The Secret Language of Caregivers
Do you not know what to say to your loved one when you are sitting only inches apart? Do you wish your loved one would say more to you when you are sitting only inches apart? There should be so much to talk about and share, right?
Not exactly. In fact, the closer you are physically to someone, the less the need for words. We are so used to being physically apart from one another that words are thought to be the only means of “getting closer” to someone. But words are most useful when bodies are far apart from one another, not close enough to touch. Research on what anthropologist and communication scholars call proxemics states that the closer you are to someone when you communicate, the more important nonverbal communication becomes.
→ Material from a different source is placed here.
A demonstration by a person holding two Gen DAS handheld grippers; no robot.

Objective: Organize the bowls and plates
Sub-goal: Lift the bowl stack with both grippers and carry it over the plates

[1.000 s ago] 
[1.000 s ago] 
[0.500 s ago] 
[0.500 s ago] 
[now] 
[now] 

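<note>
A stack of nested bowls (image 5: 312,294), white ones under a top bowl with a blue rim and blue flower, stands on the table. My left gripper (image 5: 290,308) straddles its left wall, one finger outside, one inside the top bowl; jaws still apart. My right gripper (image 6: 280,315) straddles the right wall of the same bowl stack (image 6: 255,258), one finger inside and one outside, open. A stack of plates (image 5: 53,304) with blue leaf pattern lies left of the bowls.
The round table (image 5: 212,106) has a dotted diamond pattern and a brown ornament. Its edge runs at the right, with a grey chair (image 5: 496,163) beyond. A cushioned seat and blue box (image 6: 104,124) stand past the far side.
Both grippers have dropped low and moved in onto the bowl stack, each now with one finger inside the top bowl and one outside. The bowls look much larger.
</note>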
Touch, not words, is the secret language of the caregiver. Your physical presence near your loved one frees you from having to explain or justify because what you want to say or need to say is being expressed without you having to open your mouth.
Words, not touch, are the language of the spectator. Being more than an arm’s length away from others has become the new normal. Consequently, our intimate (6-18 inches) space and personal (2-4 feet) space is so often left empty that we forget what to do and how to act when someone is close enough to us that we can touch them and they can touch us.
The caregiver’s secret language isn’t a perfectly eloquent sentence. It isn’t something that can be recorded for posterity. The caregiver’s language is always secret because it isn’t meant for other audiences and it asks nothing of the person you care for other than what you share with them in that moment—physical presence.